Photon client (transmitting), Argon Server (receiving) (1 second)

To find the actual latency I decreased the transmission speed in the client to 1 per second. From this, I can now see that the mean latency is sometimes > 100 milliseconds, and reached as high as 252 milliseconds.

This would explain the bunching up of the packets where maxPerLoop was > 1 in the previous test.

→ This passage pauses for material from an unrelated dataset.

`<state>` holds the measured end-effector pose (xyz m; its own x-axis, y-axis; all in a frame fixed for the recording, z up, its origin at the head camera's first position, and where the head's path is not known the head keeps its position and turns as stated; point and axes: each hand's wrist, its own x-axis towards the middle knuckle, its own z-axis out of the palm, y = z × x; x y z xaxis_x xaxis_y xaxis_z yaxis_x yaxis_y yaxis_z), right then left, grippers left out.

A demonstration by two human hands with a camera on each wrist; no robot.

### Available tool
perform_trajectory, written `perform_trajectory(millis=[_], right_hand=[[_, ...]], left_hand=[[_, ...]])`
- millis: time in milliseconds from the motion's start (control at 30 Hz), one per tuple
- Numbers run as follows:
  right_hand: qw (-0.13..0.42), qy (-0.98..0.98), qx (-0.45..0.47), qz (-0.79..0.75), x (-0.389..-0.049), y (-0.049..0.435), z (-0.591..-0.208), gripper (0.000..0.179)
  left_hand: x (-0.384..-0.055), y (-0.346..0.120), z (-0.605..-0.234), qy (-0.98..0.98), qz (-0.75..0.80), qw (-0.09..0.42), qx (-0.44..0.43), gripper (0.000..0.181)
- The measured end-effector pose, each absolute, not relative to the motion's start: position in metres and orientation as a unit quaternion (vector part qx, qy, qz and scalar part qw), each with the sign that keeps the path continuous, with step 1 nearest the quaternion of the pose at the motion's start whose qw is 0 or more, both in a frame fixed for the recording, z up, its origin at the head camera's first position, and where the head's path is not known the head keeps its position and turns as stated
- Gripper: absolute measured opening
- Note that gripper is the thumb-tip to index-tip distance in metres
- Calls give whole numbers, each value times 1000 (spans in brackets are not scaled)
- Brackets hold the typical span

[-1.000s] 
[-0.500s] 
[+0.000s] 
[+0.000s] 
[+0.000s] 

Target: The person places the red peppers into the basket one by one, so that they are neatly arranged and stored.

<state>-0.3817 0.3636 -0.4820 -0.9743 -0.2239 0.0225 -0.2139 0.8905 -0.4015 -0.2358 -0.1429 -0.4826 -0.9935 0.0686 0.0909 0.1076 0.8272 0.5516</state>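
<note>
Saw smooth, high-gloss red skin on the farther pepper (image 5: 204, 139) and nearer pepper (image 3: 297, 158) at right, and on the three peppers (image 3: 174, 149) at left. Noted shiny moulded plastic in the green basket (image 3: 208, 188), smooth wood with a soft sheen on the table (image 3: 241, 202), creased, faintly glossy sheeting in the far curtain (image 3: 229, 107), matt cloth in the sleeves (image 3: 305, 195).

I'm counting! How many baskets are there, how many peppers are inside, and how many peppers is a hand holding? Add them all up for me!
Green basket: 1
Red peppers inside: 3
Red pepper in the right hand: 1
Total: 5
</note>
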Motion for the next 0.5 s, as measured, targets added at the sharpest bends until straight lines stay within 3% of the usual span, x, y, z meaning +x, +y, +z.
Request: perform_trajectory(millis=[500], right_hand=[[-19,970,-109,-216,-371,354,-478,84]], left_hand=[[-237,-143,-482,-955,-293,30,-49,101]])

0000047480 [app] INFO: latency min=43 mean=94 max=145 samples=10 lost=0 maxPerLoop=1
0000057480 [app] INFO: latency min=47 mean=98 max=149 samples=10 lost=0 maxPerLoop=1
0000067480 [app] INFO: latency min=48 mean=88 max=148 samples=10 lost=0 maxPerLoop=1
0000077480 [app] INFO: latency min=50 mean=90 max=151 samples=10 lost=0 maxPerLoop=1
0000087480 [app] INFO: latency min=51 mean=111 max=252 samples=10 lost=0 maxPerLoop=1
0000097480 [app] INFO: latency min=53 mean=83 max=153 samples=10 lost=0 maxPerLoop=1
0000107480 [app] INFO: latency min=53 mean=84 max=106 samples=10 lost=0 maxPerLoop=1
0000117480 [app] INFO: latency min=56 mean=91 max=156 samples=10 lost=0 maxPerLoop=1
0000127480 [app] INFO: latency min=7 mean=82 max=156 samples=10 lost=0 maxPerLoop=1
0000137480 [app] INFO: latency min=59 mean=89 max=159 samples=10 lost=0 maxPerLoop=1
0000147480 [app] INFO: latency min=59 mean=109 max=160 samples=10 lost=0 maxPerLoop=1
0000157480 [app] INFO: latency min=60 mean=105 max=210 samples=10 lost=0 maxPerLoop=1
0000167480 [app] INFO: latency min=60 mean=86 max=113 samples=10 lost=0 maxPerLoop=1
0000177480 [app] INFO: latency min=64 mean=103 max=214 samples=10 lost=0 maxPerLoop=1
0000187480 [app] INFO: latency min=64 mean=94 max=116 samples=10 lost=0 maxPerLoop=1
0000197480 [app] INFO: latency min=22 mean=82 max=121 samples=10 lost=0 maxPerLoop=1
0000207480 [app] INFO: latency min=72 mean=93 max=123 samples=10 lost=0 maxPerLoop=1
0000217480 [app] INFO: latency min=28 mean=91 max=127 samples=10 lost=0 maxPerLoop=1
0000227480 [app] INFO: latency min=27 mean=93 max=132 samples=10 lost=0 maxPerLoop=1
0000237480 [app] INFO: latency min=32 mean=92 max=133 samples=10 lost=0 maxPerLoop=1
0000247480 [app] INFO: latency min=34 mean=93 max=133 samples=10 lost=0 maxPerLoop=1
0000257480 [app] INFO: latency min=35 mean=85 max=135 samples=10 lost=0 maxPerLoop=1

Summary

It does appear that when receiving UDP the Argon does have much higher latency that the Photon does. I do not know why at this time.

5 Likes

Thanks for looking into this and confirming the issue-- I’m glad that the issue is being investigated and that I’m not just crazy :wink:

@rickkas7 sorry to bother you, just wondering if there are any more updates on this. Should I submit an issue on Github?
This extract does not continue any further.